* Exercise *
Look through the listing for the word "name". Copy each line that has it.
Segment Start: Record extracts
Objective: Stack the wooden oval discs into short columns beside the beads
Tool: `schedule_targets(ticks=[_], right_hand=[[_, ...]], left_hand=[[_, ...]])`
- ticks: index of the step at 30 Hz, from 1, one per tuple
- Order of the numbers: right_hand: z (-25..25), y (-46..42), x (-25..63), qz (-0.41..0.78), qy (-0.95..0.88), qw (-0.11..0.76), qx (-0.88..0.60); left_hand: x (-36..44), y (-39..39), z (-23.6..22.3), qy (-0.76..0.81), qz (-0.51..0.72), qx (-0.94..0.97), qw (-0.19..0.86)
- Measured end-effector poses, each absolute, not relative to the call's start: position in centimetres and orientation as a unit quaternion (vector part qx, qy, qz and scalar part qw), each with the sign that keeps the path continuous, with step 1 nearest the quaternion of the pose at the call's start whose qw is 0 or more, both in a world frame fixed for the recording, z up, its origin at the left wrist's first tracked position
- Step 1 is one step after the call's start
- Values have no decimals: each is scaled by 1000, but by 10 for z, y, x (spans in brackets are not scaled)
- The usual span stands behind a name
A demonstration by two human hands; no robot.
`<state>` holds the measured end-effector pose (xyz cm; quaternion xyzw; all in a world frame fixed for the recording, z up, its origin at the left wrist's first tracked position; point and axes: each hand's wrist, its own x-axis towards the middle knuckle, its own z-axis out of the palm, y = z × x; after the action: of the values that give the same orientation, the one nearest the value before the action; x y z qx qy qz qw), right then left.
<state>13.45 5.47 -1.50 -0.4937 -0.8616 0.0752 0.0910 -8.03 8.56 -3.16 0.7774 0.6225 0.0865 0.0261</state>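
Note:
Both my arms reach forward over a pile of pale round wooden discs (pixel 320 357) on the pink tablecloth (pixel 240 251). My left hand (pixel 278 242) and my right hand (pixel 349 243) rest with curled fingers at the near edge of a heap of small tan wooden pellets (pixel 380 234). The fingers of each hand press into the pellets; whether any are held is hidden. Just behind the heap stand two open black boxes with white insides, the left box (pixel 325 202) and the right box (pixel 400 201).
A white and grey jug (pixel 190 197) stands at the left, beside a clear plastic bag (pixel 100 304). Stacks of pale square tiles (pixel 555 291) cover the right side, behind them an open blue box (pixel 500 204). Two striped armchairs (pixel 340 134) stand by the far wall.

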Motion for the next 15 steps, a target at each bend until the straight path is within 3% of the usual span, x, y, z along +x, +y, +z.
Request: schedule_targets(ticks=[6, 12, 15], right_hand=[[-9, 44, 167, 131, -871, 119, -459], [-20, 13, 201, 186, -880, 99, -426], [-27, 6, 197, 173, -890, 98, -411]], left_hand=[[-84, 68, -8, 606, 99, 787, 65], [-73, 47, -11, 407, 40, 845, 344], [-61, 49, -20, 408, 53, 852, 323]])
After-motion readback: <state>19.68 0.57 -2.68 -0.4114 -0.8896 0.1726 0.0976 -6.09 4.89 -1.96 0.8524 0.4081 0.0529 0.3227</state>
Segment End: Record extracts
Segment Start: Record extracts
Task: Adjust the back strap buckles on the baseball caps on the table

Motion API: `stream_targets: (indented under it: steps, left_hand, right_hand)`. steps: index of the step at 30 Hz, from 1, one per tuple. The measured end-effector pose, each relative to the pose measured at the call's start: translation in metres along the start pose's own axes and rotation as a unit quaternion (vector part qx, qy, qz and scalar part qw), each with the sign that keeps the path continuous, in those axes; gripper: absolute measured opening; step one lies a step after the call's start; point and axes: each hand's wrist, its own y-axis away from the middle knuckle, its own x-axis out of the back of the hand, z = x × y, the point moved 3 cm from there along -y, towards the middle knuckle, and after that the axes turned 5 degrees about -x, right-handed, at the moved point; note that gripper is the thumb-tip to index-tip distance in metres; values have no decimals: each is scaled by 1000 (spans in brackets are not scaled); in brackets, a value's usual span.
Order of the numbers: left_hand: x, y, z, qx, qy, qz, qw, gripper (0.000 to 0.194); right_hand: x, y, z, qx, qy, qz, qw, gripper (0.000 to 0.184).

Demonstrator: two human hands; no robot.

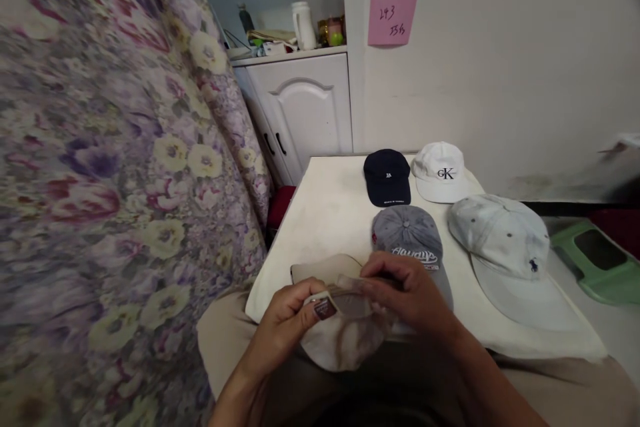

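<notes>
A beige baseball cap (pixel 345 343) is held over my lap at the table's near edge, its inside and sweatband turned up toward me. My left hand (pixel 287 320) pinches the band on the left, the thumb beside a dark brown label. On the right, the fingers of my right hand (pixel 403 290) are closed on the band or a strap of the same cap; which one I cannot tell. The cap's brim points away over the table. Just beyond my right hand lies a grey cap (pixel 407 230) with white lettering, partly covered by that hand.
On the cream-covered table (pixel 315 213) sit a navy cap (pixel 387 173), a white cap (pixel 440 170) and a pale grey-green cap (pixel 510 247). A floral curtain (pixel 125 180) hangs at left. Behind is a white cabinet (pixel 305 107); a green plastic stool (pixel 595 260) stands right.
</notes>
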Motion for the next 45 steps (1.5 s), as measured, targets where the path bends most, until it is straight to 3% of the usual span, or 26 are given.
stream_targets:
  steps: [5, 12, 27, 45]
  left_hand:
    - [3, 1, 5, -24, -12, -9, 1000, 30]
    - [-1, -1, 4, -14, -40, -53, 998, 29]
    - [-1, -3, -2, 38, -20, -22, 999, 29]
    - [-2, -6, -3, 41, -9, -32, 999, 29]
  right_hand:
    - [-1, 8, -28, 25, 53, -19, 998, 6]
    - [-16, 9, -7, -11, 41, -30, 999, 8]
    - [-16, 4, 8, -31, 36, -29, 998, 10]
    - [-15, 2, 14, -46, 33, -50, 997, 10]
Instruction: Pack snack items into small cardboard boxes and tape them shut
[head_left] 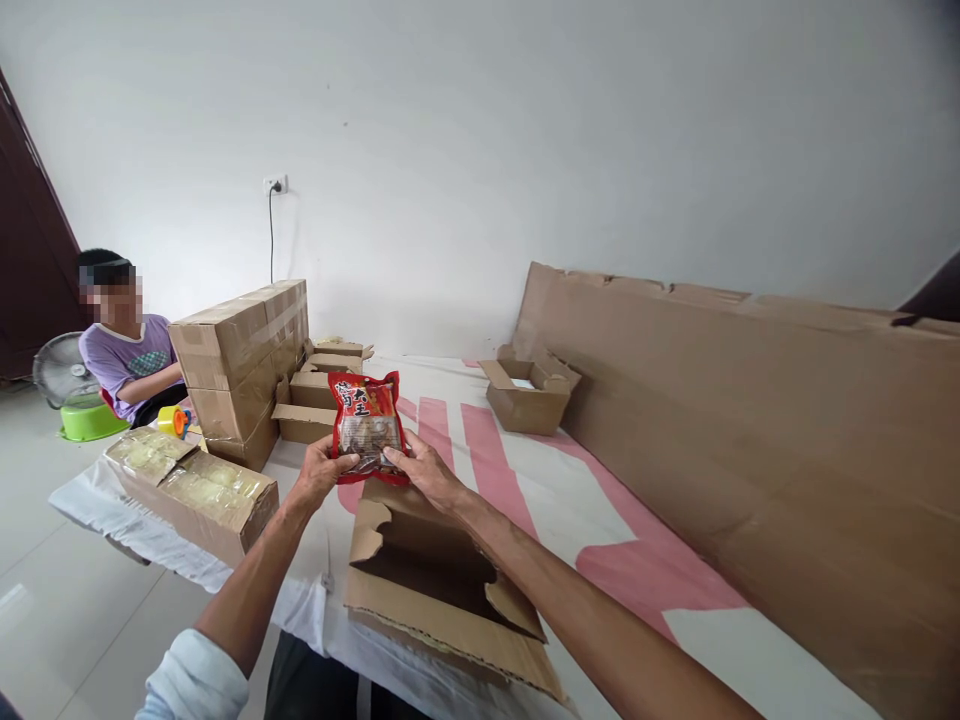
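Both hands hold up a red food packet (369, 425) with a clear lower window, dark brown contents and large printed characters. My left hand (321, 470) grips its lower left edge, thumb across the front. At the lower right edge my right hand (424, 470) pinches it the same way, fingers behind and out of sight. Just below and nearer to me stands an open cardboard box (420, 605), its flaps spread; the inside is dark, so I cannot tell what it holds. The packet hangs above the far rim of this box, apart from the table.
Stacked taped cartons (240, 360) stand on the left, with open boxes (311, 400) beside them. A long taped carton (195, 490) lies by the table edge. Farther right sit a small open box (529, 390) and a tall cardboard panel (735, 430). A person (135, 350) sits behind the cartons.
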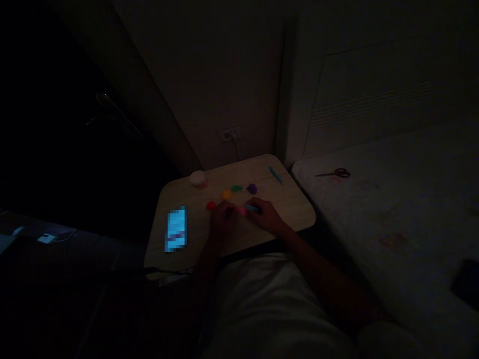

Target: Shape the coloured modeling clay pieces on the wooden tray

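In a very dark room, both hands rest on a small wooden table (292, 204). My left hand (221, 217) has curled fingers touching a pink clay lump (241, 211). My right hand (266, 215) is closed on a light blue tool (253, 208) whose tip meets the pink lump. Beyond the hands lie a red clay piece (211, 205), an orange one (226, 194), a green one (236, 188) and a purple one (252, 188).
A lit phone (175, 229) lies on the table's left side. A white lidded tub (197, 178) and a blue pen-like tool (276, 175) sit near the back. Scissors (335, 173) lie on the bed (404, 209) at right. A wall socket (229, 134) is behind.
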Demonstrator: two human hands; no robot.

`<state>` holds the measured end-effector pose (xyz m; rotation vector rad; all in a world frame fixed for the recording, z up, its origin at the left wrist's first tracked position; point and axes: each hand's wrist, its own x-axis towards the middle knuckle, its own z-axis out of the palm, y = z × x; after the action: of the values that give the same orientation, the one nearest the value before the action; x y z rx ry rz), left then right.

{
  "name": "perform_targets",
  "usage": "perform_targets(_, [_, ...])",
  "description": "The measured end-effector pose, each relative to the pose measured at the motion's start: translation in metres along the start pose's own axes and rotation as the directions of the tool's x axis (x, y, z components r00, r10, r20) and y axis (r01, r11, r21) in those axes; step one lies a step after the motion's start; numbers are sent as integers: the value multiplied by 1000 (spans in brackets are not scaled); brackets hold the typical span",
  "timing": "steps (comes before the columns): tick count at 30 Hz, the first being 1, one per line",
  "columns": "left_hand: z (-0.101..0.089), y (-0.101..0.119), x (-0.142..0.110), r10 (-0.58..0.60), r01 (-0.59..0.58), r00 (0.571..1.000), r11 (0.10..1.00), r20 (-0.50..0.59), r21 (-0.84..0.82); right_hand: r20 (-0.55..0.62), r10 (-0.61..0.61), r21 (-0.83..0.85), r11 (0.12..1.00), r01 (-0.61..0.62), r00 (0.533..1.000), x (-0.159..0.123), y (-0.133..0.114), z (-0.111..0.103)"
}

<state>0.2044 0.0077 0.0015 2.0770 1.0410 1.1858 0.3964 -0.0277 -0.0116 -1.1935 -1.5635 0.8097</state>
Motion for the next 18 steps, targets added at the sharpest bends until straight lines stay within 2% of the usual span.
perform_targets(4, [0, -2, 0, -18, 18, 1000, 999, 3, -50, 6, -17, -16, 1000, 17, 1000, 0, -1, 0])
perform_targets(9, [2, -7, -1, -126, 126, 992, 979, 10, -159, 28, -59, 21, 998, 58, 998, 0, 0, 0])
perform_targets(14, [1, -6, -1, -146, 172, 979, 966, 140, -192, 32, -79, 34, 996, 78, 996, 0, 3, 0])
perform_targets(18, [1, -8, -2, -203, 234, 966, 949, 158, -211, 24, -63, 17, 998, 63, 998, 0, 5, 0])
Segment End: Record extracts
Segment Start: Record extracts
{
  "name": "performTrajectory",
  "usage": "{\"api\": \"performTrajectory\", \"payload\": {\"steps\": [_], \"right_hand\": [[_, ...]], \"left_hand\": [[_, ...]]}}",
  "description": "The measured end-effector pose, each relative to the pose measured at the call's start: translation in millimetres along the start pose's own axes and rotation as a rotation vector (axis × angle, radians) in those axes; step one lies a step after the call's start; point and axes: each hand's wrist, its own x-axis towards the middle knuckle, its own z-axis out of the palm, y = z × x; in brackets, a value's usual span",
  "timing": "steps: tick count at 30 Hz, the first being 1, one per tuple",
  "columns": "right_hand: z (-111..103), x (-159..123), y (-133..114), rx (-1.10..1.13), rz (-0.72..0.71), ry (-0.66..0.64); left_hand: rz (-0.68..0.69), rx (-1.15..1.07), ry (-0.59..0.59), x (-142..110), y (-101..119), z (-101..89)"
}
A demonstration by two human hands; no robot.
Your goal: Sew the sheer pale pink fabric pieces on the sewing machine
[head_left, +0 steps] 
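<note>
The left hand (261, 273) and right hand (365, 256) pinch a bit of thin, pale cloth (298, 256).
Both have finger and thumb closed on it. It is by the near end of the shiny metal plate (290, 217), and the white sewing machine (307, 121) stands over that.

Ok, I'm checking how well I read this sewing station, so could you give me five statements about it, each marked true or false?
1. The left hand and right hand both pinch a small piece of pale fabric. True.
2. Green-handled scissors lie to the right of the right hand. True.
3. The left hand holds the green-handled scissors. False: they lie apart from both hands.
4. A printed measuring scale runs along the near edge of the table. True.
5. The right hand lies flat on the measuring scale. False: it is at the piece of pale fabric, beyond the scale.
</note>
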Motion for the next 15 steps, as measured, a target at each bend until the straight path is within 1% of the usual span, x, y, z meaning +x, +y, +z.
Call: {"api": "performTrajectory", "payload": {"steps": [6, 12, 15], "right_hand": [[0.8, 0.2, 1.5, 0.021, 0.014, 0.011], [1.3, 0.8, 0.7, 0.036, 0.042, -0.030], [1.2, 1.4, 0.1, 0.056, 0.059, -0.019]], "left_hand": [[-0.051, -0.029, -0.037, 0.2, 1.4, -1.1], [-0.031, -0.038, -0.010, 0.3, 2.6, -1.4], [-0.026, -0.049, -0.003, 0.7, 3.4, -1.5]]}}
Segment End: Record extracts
* Result of the task *
- The usual span stands behind a name
  "name": "perform_targets",
  "name": "performTrajectory",

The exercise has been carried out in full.